### Problem statement
Using the records below, filter out every line that lacks "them" and copy the rest.

Records contained in a dataset
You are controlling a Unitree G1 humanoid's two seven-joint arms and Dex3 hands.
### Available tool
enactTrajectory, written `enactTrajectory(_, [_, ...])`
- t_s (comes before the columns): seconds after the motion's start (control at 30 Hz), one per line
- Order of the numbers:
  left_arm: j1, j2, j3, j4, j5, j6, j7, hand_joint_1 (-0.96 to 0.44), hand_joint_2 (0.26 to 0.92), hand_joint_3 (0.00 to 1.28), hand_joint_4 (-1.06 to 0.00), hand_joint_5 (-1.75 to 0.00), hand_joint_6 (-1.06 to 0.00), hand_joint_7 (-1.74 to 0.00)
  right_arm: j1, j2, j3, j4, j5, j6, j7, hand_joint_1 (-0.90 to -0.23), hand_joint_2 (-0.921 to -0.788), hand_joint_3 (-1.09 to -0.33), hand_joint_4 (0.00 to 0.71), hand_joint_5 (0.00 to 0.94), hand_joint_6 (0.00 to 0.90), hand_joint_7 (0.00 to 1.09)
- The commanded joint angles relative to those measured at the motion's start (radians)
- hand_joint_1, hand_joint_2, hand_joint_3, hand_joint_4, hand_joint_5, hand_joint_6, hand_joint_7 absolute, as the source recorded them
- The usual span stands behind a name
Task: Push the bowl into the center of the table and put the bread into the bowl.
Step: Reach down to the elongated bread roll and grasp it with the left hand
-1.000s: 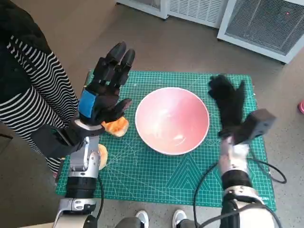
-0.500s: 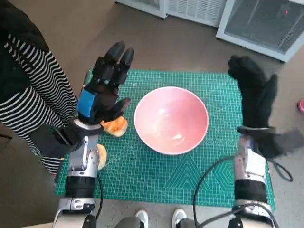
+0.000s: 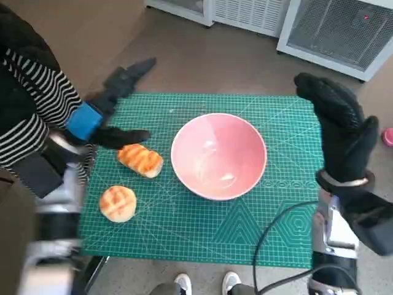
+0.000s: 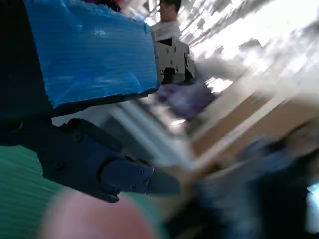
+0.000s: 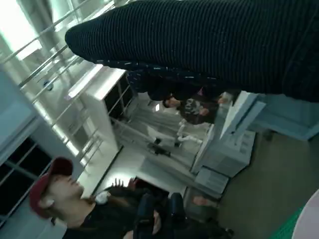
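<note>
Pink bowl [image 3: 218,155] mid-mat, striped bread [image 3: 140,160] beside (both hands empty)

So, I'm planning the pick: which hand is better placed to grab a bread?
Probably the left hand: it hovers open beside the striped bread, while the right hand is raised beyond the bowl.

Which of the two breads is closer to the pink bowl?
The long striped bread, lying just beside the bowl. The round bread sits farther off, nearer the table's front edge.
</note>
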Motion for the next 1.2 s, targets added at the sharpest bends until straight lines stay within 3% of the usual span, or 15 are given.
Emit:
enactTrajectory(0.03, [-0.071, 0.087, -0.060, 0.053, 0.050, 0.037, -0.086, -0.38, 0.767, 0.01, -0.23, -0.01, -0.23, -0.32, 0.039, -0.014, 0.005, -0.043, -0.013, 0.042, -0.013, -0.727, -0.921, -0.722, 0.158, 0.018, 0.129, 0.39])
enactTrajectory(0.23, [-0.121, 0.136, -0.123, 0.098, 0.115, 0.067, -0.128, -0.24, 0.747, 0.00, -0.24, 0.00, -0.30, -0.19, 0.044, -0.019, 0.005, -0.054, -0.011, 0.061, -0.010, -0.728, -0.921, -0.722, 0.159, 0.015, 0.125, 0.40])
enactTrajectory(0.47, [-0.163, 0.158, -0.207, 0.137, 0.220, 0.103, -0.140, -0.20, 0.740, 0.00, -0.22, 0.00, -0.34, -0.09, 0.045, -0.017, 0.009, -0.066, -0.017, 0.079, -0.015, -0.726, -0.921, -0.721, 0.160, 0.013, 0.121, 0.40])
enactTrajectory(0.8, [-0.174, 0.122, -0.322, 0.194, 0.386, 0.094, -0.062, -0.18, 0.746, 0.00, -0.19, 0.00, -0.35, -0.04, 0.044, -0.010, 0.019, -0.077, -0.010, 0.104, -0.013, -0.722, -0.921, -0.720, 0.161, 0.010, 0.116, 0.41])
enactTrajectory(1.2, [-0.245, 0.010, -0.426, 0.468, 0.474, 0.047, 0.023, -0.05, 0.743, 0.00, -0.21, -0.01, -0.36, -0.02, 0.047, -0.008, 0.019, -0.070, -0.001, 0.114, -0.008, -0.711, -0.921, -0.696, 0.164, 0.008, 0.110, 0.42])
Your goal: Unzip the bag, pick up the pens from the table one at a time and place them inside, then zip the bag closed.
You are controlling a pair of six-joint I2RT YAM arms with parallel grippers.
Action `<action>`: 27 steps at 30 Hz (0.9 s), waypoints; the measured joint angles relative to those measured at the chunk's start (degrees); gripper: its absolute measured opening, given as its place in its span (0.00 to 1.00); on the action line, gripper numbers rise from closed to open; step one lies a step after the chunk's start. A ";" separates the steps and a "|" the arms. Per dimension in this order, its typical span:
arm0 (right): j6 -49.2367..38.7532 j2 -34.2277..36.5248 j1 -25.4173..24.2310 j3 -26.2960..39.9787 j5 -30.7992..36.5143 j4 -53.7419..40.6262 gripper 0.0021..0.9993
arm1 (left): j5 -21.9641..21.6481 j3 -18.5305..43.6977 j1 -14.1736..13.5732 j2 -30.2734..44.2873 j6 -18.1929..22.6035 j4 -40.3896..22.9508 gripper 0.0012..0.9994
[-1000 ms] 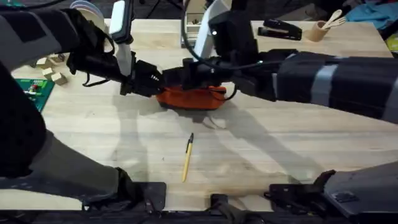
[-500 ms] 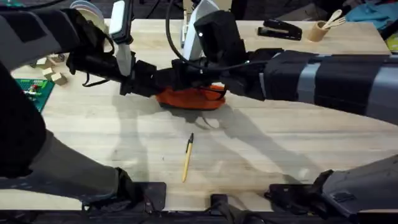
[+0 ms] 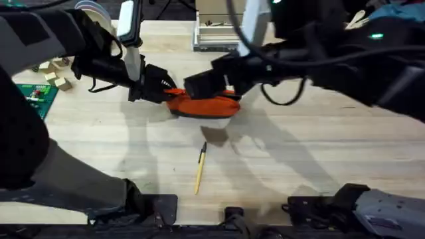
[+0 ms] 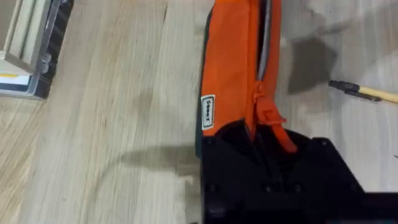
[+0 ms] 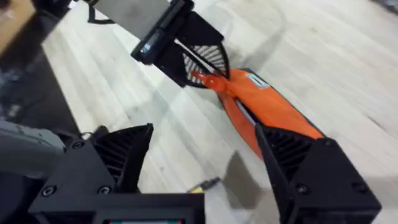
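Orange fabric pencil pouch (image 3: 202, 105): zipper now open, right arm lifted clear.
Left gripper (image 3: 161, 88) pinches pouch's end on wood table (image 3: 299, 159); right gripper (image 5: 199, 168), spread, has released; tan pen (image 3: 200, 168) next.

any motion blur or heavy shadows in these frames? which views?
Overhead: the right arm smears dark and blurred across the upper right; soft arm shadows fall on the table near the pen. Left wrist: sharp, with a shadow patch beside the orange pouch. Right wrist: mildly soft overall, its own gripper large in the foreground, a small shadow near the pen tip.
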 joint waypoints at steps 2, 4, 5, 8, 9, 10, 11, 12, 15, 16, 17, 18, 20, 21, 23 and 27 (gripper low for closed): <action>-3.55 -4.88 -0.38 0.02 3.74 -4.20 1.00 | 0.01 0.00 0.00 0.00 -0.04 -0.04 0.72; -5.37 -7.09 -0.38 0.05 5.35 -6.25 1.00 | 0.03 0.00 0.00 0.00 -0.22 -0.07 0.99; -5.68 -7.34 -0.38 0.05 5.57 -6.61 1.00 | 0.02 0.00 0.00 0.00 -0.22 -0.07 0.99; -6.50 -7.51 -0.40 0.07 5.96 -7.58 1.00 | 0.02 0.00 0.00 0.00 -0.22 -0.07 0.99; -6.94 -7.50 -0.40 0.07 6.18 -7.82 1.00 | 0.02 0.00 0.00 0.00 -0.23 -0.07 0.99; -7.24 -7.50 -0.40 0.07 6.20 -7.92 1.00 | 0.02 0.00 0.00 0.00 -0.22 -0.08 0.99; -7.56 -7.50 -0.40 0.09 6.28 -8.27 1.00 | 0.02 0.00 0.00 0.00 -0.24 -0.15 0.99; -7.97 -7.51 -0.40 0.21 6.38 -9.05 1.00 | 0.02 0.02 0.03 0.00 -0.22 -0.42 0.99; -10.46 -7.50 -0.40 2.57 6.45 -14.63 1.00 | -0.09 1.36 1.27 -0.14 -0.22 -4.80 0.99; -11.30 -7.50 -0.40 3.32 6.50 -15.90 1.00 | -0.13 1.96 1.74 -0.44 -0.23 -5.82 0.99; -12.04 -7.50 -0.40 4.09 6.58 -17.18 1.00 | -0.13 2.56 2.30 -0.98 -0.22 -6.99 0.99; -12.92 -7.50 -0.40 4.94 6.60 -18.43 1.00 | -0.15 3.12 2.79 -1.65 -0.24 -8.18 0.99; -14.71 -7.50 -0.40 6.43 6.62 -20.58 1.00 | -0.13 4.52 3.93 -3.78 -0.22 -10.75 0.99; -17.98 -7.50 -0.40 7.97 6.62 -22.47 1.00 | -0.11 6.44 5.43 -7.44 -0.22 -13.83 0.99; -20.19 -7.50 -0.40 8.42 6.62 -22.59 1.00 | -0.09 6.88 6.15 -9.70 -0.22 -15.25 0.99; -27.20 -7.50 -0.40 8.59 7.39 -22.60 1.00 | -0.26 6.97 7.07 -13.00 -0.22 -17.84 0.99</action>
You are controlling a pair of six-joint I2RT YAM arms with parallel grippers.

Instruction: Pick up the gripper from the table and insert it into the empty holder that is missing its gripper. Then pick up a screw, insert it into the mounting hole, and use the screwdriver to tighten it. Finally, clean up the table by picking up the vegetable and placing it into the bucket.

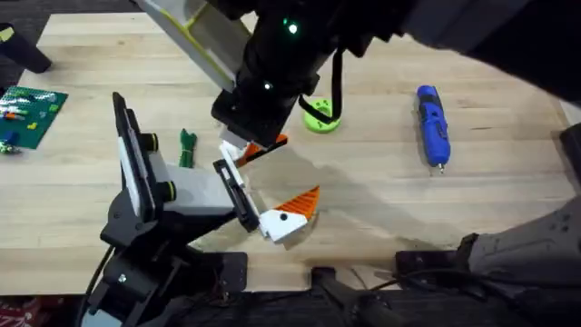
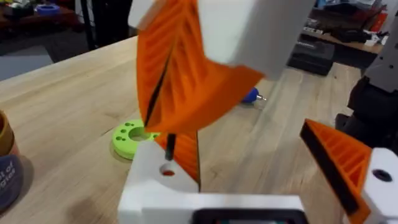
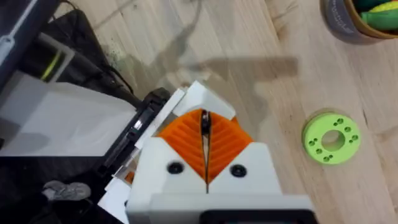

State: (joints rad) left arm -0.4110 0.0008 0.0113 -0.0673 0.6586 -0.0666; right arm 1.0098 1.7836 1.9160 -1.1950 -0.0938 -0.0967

### Worked solution
- hand_joint_1, hand_joint_2, hand_joint_3, hand_joint_4, hand_joint_5, hand_joint_6, hand_joint_7 absolute, as the source recorded them
Your goal: Unzip the bag, pick up the pens from the table one at a time and place them inside, then zip the bag closed.

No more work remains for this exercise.